Simone de Oliveira é, ao mesmo tempo, muito portuguesa e nada portuguesa. Porque ser português é, por norma, sê-lo apenas moderadamente, discretamente, contidamente. Simone não. Simone é muito. Sempre foi. Portuguesa rara, que leva os outros todos atrás (e tudo à frente). E é assim, também de forma porventura pouco portuguesa, que escolhe sair de cena: “Termino a minha carreira nos termos que eu quis e que eu quero”, diz, perante a sala lotada do Coliseu dos Recreios, que aplaude de pé por uma vez qualquer a que já perdemos a conta.
A sala que, ao mesmo tempo, talvez não perceba bem a regra do jogo e insista num longo aplauso, pedindo um encore a que Simone acaba por aceder apenas para repetir a mesma “Desfolhada” que acabara de cantar. Não se arrasta, não se queixa, não se chora – pelo contrário. Agradece todos os privilégios da vida que teve; aplaude por antecipação quem vier depois. Os deuses a abençoem: 65 anos de vida pública depois, ainda temos muito a aprender com ela.
Uma hora e muito pouco de concerto – não mais. “Sim, Sou eu… Simone”, o espectáculo de adeus aos palcos anunciado há pouco tempo e para o qual os bilhetes rapidamente voaram, tem um cartaz que logo nos arranca um sorriso: uma fotografia de Simone a fumar. Aos 84 anos, depois de vencer um cancro, depois de ter perdido e recuperado a voz – ou ganhado outra, como ela diz. Deliciosamente nada português. E caso a provocação tenha escapado a alguém, quando às 21h53 as luzes se apagam e uma voz recorda que é obrigatória a máscara e proibido fumar, Simone entra em cena escolhendo para primeiros versos exatos:
“Se eu quiser fumar, eu fumo
Se eu quiser beber, eu bebo”
Seguir-se-ão mais 11 temas tão criteriosamente escolhidos como aquele, duas leituras de poemas e alguns interlúdios previamente escritos por Fátima Bernardo para o espectáculo com direção musical de Nuno Feist e encenação do irmão Henrique Feist.

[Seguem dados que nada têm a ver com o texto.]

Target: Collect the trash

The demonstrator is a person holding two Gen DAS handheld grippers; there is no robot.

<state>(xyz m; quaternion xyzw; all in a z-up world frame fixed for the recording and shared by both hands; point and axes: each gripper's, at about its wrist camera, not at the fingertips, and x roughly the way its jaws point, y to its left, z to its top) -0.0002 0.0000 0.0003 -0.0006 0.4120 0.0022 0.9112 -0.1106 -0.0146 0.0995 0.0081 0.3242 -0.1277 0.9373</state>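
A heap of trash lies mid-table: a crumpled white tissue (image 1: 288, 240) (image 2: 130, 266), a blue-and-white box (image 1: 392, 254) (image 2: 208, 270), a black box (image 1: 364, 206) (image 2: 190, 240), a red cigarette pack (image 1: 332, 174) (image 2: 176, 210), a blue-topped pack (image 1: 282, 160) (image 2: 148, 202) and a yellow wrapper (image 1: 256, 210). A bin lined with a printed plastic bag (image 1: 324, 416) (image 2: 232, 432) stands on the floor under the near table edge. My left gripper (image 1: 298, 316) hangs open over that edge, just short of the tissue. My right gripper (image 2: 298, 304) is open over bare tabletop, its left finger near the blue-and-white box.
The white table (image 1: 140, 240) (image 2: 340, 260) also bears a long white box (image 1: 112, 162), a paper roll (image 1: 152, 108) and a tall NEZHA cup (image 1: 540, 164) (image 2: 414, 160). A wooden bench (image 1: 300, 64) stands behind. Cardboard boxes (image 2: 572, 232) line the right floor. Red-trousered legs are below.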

Diante de uma plateia onde se contam, à vontade, três gerações, Simone passa em revista a carreira sem sentimentalismos e com novos arranjos. Canta “Vida”, “Esta Palavra Saudade”, “Pingos de Chuva”, “No teu Poema”, o épico “De Degrau em Degrau”, à época lançado como discreto lado B de “Sol de Inverno”, tesouro da canção nacional que, por sua vez, fica aqui entregue a uma arrepiante interpretação de Edmundo Inácio, finalista do último “The Voice”. “Eu sou sincera”, comenta Simone depois, rindo, “se eu tivesse cantado assim, não tinha ficado em 12.º lugar.”
As reinterpretações dos convidados são, de resto, dos pontos mais felizes de “Sim, Sou eu… Simone”. Um surpreendente DJ Kamala a dar a volta à “Desfolhada” de um camarote do Coliseu, Carlão num dueto fenomenal com a dona da festa e ligado à corrente em “Não É Verdade”, e ainda uma série de convidados-surpresa que saltam da plateia para fazer do improvável “Apenas o meu Povo”, tema com que Simone regressou ao Festival da Canção em 1973 (e a vez em que não ganhou), o momento mais épico da noite.
“Faz hoje precisamente 53 anos que cantei em Madrid esta canção”, diz, partilhando a coincidência de que só tomara conhecimento horas antes. Seguiu-se a inevitável “Desfolhada”, na já citada dose dupla, sob pano de fundo vermelho, como só podia ser, antes da cortina descer, em jeito clássico, e Simone sair, com a altivez real que se lhe reconhece. Antes, já agradecera a Ary dos Santos, a Nuno Nazareth Fernandes, a David Mourão-Ferreira (de quem leu o maravilhoso “E Por Vezes”, minutos depois de fazer o mesmo com Pessoa, “Não Sei Quantas Almas Tenho”).
Agradecera aos seus poetas e compositores porque não escreve. E é um facto. Mas só agora nos damos conta de algo tão óbvio como só terem as canções de Simone muito provavelmente sido escritas por haver Simone. Inspiradas por ela ou, simplesmente, à espera dela porque outra pessoa não as poderia cantar. Sim. Ninguém nos tira da cabeça. Simone foi cúmplice. Autora moral destes sanguíneos poemas-canção.
O espectáculo termina às 23. Cedo. Simone quis sair à hora certa, à hora que quis. Cá fora, ruas e esplanadas de Lisboa estão cheias de vida outra vez. Há um sabor a coisas prestes a começar. Versos em branco à espera do futuro.